Once created, you must provision and assign permission sets to AWS accounts manually. Please see the AWS SSO documentation for details.

VPC

The VPC included in the setup provides IPv4 connectivity only. The key part of the template are the different route tables that provide different levels of connectivity to any subnets that use those tables. The route tables included in the setup are:

  • private - A route table for fully private networks that provides IPv4 connectivity to hosts in the VPC.
  • private-with-endpoints - A route table that also includes S3 and DynamoDB access through a VPC endpoint.
  • nat-a and nat-b - A route table with a route to the internet via a NAT Gateway (requires NAT stack).
  • public - A route table that provides full bidirectional connectivity to the internet.

Networks

The network stack contains two public, two NAT and two private subnets.

Name CIDR Route Table Import Name Details
Public A 10.0.1.0/24 public infra-vpc-sn-public-a Public subnet with direct route to and from internet in AZ-A
Public B 10.0.2.0/24 public infra-vpc-sn-public-b Public subnet with direct route to and from internet in AZ-B
Private A 10.0.3.0/24 private infra-vpc-sn-private-a Private subnet with access to VPC resources only in AZ-A.
Private B 10.0.4.0/24 private infra-vpc-sn-private-b Private subnet with access to VPC resources only in AZ-B.
NAT A 10.0.5.0/24 nat-a infra-vpc-sn-nat-a Subnet in AZ-A with access to internet through a NAT Gateway.
NAT B 10.0.6.0/24 nat-b infra-vpc-sn-nat-b Subnet in AZ-B with access to internet through a NAT Gateway.
Private With Endpoints A 10.0.7.0/24 private infra-vpc-sn-private-with-endpoints-a Private subnet with access to VPC resources + VPC endpoints in AZ-A.
Private With Endpoints B 10.0.8.0/24 private infra-vpc-sn-private-with-endpoints-b Private subnet with access to VPC resources + VPC endpoints in AZ-B.

Other stacks can refer to the subnets with Fn::ImportValue: <Import Name> syntax.

NAT

The NAT template deploys a NAT Gateway(s) to the VPC. The stack can be deployed in two modes:

  • If HighlyAvailable is set to true, the stack creates two NAT Gateways in two AZs (AZ-A and AZ-B) and attach these to the corresponding route table (nat-a and nat-b). This setup can handle an availability zone failure but costs a bit more due to two running to NAT Gateways.

  • If HighlyAvailable is set to false, the stack creates one NAT Gateway to AZ-A of the region. This gateway is attached to both nat-a and nat-b route tables. This setup is less expensive but it cannot handle a failure of the availability zone that hosts the NAT Gateway. Additionally, traffic from instances using subnets in AZ-B will incur additional charges for cross-AZ traffic.

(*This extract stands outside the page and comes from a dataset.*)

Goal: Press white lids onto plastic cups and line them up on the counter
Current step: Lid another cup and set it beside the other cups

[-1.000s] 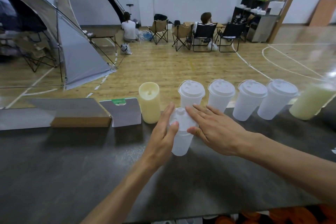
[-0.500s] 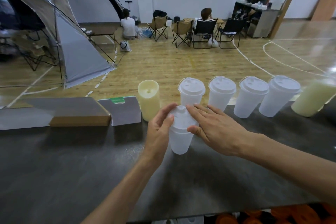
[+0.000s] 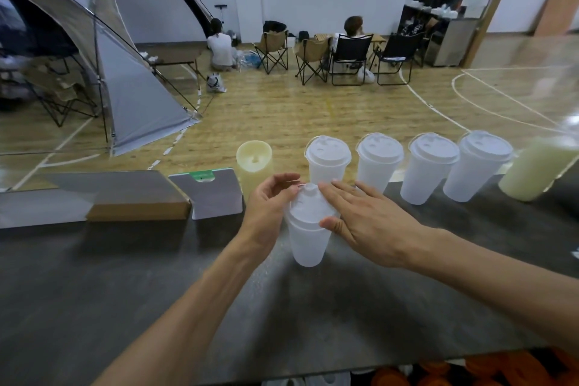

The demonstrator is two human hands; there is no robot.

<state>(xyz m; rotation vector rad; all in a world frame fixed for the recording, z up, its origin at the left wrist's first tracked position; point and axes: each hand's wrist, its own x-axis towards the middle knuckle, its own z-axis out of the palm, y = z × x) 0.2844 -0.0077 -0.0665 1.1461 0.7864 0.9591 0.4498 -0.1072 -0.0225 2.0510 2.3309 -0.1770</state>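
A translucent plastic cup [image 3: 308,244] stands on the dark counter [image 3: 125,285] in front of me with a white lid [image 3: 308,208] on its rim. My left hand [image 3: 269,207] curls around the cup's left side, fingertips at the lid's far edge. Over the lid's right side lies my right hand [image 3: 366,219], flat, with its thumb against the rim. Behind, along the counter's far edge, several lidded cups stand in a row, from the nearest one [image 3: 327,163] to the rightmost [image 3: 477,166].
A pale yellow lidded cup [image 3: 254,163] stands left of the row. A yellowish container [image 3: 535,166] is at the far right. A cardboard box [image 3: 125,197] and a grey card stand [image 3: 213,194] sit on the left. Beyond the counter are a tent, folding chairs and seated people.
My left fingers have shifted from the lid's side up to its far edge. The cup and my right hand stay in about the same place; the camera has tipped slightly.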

The template deploys the highly available setup by default.

Billing Alarms

The billing alarms stack creates an SNS topic, subscribes your email address to it and creates four alarms with increasing thresholds for the monthly estimated charges. The default thresholds are:

  • First Alarm: $10
  • Second Alarm: $20
  • Third Alarm: $40
  • Fourth Alarm: $100

Note: You need to enable the Receive Billing Alerts feature from the Billing Preferences of your account for the alarms to be functional. Also, the stack must be deployed to the us-east-1 region as the metrics are only available there.

CloudTrail

The CloudTrail setup included in this repository is pretty simple. The CloudFormation stack includes an S3 bucket for the CloudTrail logs and a global trail that logs to that bucket.

KMS

The KMS stack will create a KMS key that can be used to encrypt secrets for different purposes. The KMS key policy allows everyone to manage the key which means that access to the key is fully controlled by IAM policies of the users and roles on the account.

The stack also contains an alias that makes it easier to use that key.

Buckets

The buckets stack contains infra-level buckets such as a bucket for build artifacts and storing account-wide logs.

Stack Sets

The stacksets stack will create CloudFormation stack sets that deploy buckets, vpc and subnets to all member accounts.